The task
For the listing below, print exactly the lines from the line with "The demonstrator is" to the line with "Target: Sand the", both included, and nothing beyond them.
Start of Block
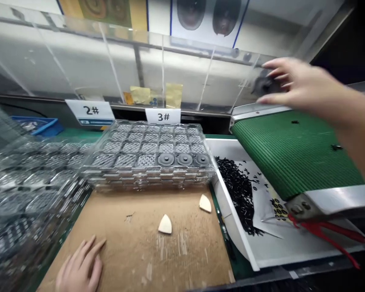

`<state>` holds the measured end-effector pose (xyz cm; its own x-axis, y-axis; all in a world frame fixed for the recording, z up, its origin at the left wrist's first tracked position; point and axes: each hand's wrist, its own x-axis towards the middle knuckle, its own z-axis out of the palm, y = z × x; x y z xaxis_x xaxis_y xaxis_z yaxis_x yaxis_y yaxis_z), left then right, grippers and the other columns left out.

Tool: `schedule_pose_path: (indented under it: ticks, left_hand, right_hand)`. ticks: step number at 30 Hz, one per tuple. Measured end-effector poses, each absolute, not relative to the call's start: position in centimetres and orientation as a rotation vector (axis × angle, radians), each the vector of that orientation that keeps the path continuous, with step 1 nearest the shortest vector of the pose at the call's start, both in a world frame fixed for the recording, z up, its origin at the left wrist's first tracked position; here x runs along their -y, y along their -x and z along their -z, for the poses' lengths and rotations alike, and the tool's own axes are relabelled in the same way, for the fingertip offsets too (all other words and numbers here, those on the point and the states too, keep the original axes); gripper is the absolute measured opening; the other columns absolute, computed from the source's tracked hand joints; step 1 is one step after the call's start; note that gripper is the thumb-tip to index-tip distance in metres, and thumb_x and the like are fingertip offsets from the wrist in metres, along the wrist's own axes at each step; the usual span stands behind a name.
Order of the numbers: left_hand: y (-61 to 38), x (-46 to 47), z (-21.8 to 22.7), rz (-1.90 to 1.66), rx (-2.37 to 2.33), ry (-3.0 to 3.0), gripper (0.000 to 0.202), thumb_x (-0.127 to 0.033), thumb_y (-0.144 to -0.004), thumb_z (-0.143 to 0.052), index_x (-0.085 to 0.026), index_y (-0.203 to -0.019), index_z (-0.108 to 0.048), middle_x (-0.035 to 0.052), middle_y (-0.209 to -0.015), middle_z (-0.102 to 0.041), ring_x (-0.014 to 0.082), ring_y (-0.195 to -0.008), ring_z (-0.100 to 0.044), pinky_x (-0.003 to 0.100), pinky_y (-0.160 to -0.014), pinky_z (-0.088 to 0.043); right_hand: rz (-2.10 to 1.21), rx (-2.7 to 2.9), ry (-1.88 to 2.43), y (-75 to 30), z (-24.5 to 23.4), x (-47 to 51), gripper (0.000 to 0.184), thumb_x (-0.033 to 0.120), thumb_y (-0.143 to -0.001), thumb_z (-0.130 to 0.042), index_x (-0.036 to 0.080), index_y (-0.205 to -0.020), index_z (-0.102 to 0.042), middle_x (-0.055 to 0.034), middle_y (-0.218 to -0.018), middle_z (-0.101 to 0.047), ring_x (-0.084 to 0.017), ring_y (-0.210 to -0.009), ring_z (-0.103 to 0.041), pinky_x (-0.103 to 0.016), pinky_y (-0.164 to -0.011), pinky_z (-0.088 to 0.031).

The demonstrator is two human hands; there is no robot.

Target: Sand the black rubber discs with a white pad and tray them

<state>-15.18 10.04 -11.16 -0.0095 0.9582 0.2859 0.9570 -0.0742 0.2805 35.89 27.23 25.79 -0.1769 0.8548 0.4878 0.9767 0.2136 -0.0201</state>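
The right hand (304, 83) is above the far end of the green conveyor belt (295, 158), fingers half open and curved around a dark round part (265, 83), which is blurred; the left hand (80, 263) lies open and empty at the near edge of the cardboard sheet (134, 243); three similar dark discs (184, 159) sit in the front row of the clear plastic tray (146, 150).

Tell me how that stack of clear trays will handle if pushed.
The clear plastic trays look light for their size: thin moulded walls, mostly empty pockets. Stacked low and wide, they would likely slide before tipping.
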Motion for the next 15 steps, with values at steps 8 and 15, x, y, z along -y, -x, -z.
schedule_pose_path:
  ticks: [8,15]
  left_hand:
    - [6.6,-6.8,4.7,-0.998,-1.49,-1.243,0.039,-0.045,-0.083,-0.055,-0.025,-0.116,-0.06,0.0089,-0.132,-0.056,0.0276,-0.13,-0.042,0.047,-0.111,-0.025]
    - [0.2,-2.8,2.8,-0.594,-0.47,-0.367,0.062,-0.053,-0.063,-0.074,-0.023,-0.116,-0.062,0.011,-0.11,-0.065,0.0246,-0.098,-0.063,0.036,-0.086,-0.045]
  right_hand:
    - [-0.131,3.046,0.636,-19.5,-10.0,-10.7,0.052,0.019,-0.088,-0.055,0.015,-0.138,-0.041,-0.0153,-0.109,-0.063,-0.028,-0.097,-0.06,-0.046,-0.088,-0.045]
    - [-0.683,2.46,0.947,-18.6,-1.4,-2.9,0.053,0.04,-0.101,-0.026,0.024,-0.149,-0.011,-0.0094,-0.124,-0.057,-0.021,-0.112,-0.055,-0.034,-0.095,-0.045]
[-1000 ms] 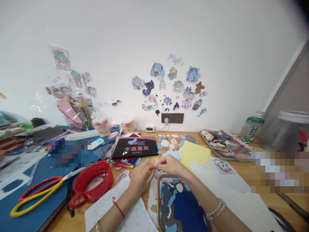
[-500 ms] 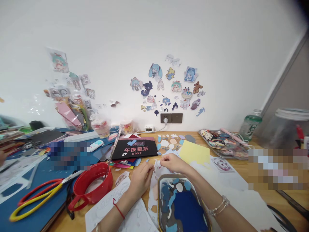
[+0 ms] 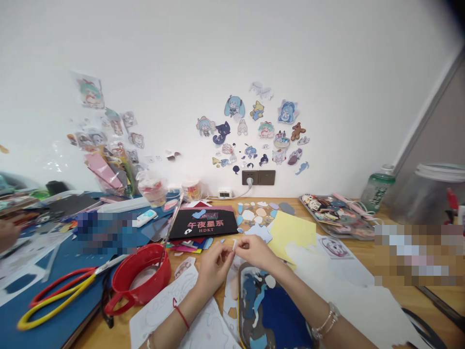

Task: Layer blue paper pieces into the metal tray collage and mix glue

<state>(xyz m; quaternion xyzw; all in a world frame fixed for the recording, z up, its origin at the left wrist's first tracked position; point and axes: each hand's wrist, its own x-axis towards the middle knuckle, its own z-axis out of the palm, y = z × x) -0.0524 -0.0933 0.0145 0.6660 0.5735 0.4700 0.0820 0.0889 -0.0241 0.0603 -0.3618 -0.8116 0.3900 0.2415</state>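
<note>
Tiny white strip, maybe paper (image 3: 234,244), was just below the middle of the frame. The right hand (image 3: 253,251) pinched its upper end, and the left hand (image 3: 213,266) had thumb and index pinched at its lower end. A rounded rectangular tray with blue scraps (image 3: 240,310) sat bottom centre, a round red handled cup (image 3: 156,278) lower left.
</note>
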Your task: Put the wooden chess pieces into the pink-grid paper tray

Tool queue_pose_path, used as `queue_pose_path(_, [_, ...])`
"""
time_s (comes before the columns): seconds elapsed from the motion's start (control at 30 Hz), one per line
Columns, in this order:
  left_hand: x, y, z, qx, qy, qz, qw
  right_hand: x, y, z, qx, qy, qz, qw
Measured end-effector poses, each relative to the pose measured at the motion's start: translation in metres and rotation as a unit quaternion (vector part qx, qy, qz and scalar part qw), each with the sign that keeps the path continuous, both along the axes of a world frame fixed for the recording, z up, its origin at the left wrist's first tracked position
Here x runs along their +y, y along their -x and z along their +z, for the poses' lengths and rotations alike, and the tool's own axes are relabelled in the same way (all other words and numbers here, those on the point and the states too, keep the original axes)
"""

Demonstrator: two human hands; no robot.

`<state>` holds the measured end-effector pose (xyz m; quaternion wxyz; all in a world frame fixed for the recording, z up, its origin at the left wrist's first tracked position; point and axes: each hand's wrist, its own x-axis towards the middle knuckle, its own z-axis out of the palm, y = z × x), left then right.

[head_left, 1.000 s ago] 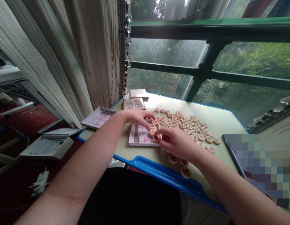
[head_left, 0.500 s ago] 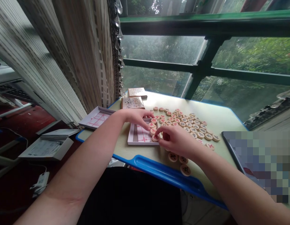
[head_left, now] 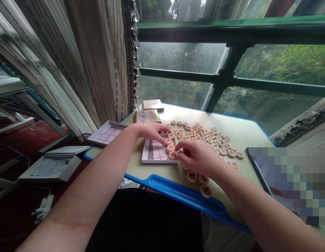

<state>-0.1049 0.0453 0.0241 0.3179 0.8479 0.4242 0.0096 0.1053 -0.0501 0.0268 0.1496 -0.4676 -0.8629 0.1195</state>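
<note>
A shallow white box (head_left: 147,154) holds a grid-printed sheet, and along its right side runs a column of round wooden xiangqi pieces (head_left: 170,147) with red characters. My left hand (head_left: 153,131) reaches over the box's far part, fingers apart, its thumb at the edge of the column. Just outside the right wall, my right hand (head_left: 197,154) has its thumb and index finger bent together. A pale bit shows by those fingertips, but what they pinch is hidden. Black-lettered pieces (head_left: 205,190) lie below this hand, near the front edge.
Many loose pieces (head_left: 217,142) spread over the table's (head_left: 246,131) right half. Two small boxes (head_left: 148,116) lie at the back left. A grid-lined box lid (head_left: 107,133) overhangs the left edge. A dark-edged tablet-like object (head_left: 259,171) borders the right.
My right fingertips have drawn slightly away from the nearest red piece in the box. The left thumb has stayed by the column. The whole view has shifted a little.
</note>
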Motion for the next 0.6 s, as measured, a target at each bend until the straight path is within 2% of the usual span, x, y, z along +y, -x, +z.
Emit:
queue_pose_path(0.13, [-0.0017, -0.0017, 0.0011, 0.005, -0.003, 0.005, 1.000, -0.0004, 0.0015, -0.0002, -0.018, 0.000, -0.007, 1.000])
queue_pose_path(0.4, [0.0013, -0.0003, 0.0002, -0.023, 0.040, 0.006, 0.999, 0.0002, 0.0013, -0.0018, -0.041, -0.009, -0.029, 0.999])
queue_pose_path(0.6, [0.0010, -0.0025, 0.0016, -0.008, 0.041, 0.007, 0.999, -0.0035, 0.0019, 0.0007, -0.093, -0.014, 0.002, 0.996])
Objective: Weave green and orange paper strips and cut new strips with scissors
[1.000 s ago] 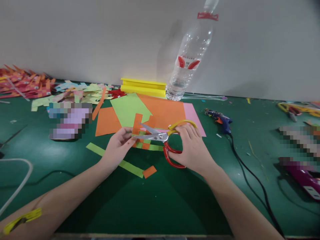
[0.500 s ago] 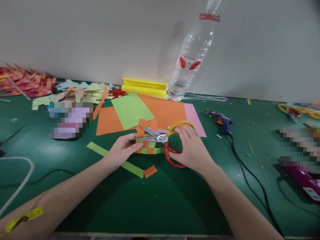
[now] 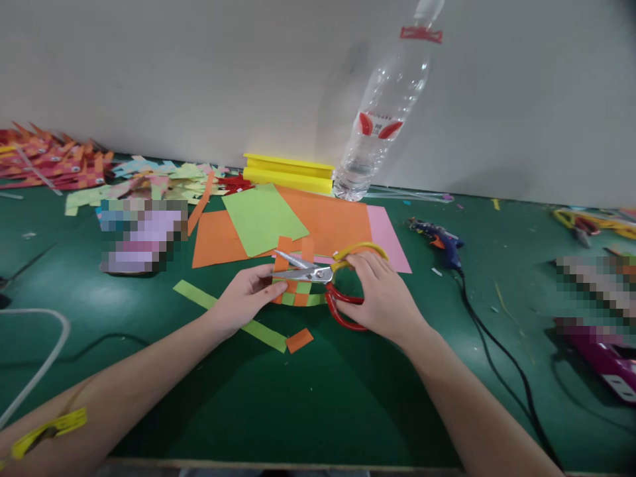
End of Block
Solution
The demonstrator is two human hands; there is no robot.

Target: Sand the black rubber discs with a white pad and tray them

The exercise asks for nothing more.